Wave-based computational methods

(in collaboration with Jeremy Astley (ISVR), Pablo Gamallo (University of Vigo, Spain), Tomi Huttunen (University of Kuopio, Finland)) Funded by EPSRC and Rolls-Royce (CASE Award)

Computational methods for aero-acoustic can become very expensive at high frequencies due to the dispersion error of standard numerical schemes (finite difference, finite element...). With wave-based computational methods, the solution is locally approximated as a sum of plane waves (or Bessel functions). The dispersion properties of the sound waves are directly built into the plane wave basis and offer a simple way to drastically reduce the dispersion error.

Wave-based discontinuous Galerkin methods have been developed, first for the wave equations [1] and then for a general system of linear hyperbolic equations [2]. These methods have proved able to provide very accurate solutions at only a fraction of the costs of standard CAA methods. Examples of applications include solving the linearized Euler equations to predict sound refraction by two-dimensional jets (see below).
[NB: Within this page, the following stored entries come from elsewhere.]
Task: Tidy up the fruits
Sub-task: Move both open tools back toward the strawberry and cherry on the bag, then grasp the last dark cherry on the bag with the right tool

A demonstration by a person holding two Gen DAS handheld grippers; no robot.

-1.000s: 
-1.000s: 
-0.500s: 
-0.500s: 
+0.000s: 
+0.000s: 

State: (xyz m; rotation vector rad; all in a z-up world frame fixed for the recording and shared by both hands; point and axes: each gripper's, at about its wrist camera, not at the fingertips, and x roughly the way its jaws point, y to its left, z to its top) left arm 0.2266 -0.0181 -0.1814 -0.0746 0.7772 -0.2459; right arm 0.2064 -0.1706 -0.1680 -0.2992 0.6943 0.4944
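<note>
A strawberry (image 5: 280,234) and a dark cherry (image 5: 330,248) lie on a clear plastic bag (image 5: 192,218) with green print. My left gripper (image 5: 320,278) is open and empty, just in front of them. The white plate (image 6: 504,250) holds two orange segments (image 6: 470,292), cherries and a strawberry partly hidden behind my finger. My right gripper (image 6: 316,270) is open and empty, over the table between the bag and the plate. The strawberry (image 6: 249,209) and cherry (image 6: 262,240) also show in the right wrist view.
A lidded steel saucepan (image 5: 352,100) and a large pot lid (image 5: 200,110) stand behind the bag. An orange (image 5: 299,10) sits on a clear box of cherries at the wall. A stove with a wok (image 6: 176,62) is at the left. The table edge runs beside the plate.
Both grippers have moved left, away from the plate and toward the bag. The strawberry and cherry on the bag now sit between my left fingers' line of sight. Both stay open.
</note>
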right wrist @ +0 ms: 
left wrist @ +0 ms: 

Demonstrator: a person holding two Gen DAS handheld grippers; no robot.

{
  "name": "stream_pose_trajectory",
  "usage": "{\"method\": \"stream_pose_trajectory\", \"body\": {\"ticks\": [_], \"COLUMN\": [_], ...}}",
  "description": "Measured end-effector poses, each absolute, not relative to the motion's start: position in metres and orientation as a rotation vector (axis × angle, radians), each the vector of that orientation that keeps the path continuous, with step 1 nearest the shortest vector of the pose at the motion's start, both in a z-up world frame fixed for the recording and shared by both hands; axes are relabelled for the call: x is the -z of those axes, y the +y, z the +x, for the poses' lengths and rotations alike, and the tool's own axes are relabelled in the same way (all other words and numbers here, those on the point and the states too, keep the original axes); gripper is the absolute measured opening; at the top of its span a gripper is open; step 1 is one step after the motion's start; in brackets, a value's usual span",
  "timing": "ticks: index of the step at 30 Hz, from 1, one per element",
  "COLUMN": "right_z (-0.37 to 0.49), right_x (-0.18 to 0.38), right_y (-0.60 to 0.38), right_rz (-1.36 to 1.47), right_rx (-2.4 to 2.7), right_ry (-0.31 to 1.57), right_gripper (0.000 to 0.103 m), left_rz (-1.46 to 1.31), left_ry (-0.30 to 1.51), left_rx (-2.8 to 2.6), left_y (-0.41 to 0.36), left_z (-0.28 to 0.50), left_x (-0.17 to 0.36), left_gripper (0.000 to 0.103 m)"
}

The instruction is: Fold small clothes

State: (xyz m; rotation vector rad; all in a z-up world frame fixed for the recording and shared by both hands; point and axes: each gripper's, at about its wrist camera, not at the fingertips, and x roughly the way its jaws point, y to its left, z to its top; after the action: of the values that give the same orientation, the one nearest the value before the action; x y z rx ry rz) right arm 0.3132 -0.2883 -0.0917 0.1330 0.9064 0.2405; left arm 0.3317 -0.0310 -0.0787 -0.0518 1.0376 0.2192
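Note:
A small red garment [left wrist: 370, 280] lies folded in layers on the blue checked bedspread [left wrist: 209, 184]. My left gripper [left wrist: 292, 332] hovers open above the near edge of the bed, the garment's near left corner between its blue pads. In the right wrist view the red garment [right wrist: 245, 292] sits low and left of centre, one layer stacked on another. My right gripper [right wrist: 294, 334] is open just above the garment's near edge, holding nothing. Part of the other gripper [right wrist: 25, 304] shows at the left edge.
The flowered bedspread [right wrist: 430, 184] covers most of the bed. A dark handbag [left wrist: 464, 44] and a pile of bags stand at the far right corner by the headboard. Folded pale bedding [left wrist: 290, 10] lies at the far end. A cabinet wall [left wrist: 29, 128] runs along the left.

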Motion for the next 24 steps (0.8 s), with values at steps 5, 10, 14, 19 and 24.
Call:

Current work involves developing impedance models and non-reflecting conditions for wave-based methods.

Sound field radiated from a point source in a jet.

 

 

 

 

 

 

 

 Comparison of theoretical and numerical results.

 

 

 

 

 

 

 

In addition, wave-based methods often require integrating highly oscillatory functions. A set of exact formulae for the evaluation of such integrals has been proposed in [3].

[1] Gabard, G. Discontinuous Galerkin methods with plane waves for the displacement acoustic equation.  International Journal for Numerical Methods in Engineering, 66, 2006, 549-69.

[2] Gabard, G. Discontinuous Galerkin methods with plane waves for time-harmonic problems.  Journal of Computational Physics, 225, 2007, 1961-84.

[3] Gabard, G. Exact integration of polynomial-exponential products with application to wave-based numerical methods. Communications in Numerical Methods in Engineering, 25(3), 2009, 237-46.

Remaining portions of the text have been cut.